◆ **EXERCISE AIM**
Type out all the data below, word for word.

^^^^

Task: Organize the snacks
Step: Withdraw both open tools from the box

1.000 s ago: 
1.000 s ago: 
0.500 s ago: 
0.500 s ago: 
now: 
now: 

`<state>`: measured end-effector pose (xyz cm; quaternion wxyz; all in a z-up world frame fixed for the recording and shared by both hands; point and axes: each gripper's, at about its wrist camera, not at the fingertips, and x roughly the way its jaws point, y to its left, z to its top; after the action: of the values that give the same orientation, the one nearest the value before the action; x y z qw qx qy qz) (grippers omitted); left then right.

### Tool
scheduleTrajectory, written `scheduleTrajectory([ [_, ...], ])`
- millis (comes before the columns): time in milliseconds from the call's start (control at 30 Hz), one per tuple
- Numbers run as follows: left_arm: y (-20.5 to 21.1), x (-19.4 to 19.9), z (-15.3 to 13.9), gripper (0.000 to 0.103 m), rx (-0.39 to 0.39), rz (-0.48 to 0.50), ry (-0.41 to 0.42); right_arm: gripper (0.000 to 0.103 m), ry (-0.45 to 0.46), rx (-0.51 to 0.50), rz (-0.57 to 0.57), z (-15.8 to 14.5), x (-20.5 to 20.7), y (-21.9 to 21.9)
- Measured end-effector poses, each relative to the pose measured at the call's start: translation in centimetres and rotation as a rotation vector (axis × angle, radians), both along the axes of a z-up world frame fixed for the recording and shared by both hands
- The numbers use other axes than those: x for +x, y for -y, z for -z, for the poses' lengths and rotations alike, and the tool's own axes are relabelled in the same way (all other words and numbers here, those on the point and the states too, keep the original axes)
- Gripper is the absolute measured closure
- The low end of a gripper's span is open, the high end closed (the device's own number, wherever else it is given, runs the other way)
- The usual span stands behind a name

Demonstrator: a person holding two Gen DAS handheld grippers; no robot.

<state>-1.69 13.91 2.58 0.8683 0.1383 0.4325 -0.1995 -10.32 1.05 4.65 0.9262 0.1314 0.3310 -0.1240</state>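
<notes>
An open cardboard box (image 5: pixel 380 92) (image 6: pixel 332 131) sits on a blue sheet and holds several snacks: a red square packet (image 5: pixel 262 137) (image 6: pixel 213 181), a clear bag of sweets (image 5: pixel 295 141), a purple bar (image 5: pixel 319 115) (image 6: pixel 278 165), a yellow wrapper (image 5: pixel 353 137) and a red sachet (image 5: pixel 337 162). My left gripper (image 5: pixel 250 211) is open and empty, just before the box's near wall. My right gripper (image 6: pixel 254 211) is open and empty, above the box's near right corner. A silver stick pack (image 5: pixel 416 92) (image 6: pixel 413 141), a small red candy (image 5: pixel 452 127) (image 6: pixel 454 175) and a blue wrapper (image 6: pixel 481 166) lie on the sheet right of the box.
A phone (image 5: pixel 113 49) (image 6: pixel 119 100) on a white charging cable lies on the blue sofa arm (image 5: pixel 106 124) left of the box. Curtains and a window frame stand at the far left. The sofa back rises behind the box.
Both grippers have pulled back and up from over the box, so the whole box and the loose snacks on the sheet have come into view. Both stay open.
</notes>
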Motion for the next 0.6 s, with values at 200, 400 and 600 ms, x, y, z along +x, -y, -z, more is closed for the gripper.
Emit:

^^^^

◆ **RESULT OF THIS EXERCISE**
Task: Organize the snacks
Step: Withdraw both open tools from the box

1.000 s ago: 
1.000 s ago: 
0.500 s ago: 
0.500 s ago: 
now: 
now: 

`<state>`: measured end-effector pose (xyz cm; quaternion wxyz; all in a z-up world frame fixed for the recording and shared by both hands; point and axes: each gripper's, at about its wrist camera, not at the fingertips, and x roughly the way its jaws point, y to its left, z to its top; after the action: of the values that give the same orientation, the one nearest the value before the action; x y z qw qx qy qz) (grippers omitted); left then right.

### Tool
scheduleTrajectory, written `scheduleTrajectory([ [_, ...], ])`
- millis (comes before the columns): time in milliseconds from the call's start (control at 30 Hz), one per tuple
- Numbers run as follows: left_arm: y (-20.5 to 21.1), x (-19.4 to 19.9), z (-15.3 to 13.9), gripper (0.000 to 0.103 m), rx (-0.39 to 0.39), rz (-0.48 to 0.50), ry (-0.41 to 0.42); right_arm: gripper (0.000 to 0.103 m), ry (-0.45 to 0.46), rx (-0.51 to 0.50), rz (-0.57 to 0.57), z (-15.8 to 14.5), x (-20.5 to 20.7), y (-21.9 to 21.9)
- Measured end-effector poses, each relative to the pose measured at the call's start: translation in centimetres and rotation as a rotation vector (axis × angle, radians), both along the axes of a z-up world frame fixed for the recording and shared by both hands
- The numbers use other axes than those: x for +x, y for -y, z for -z, for the poses' lengths and rotations alike, and the tool's own axes are relabelled in the same way (all other words and numbers here, those on the point and the states too, keep the original axes)
- Gripper is the absolute measured closure
- The low end of a gripper's span is open, the high end closed (the device's own number, wherever else it is given, runs the other way)
- The usual span stands behind a name

Demonstrator: a person holding two Gen DAS handheld grippers; no robot.

<state>-1.69 13.91 2.58 0.8683 0.1383 0.4325 -0.1995 -10.32 1.05 4.65 0.9262 0.1314 0.3310 -0.1240</state>
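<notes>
An open cardboard box (image 5: pixel 380 92) (image 6: pixel 332 131) sits on a blue sheet and holds several snacks: a red square packet (image 5: pixel 262 137) (image 6: pixel 213 181), a clear bag of sweets (image 5: pixel 295 141), a purple bar (image 5: pixel 319 115) (image 6: pixel 278 165), a yellow wrapper (image 5: pixel 353 137) and a red sachet (image 5: pixel 337 162). My left gripper (image 5: pixel 250 211) is open and empty, just before the box's near wall. My right gripper (image 6: pixel 254 211) is open and empty, above the box's near right corner. A silver stick pack (image 5: pixel 416 92) (image 6: pixel 413 141), a small red candy (image 5: pixel 452 127) (image 6: pixel 454 175) and a blue wrapper (image 6: pixel 481 166) lie on the sheet right of the box.
A phone (image 5: pixel 113 49) (image 6: pixel 119 100) on a white charging cable lies on the blue sofa arm (image 5: pixel 106 124) left of the box. Curtains and a window frame stand at the far left. The sofa back rises behind the box.
Both grippers have pulled back and up from over the box, so the whole box and the loose snacks on the sheet have come into view. Both stay open.
</notes>
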Motion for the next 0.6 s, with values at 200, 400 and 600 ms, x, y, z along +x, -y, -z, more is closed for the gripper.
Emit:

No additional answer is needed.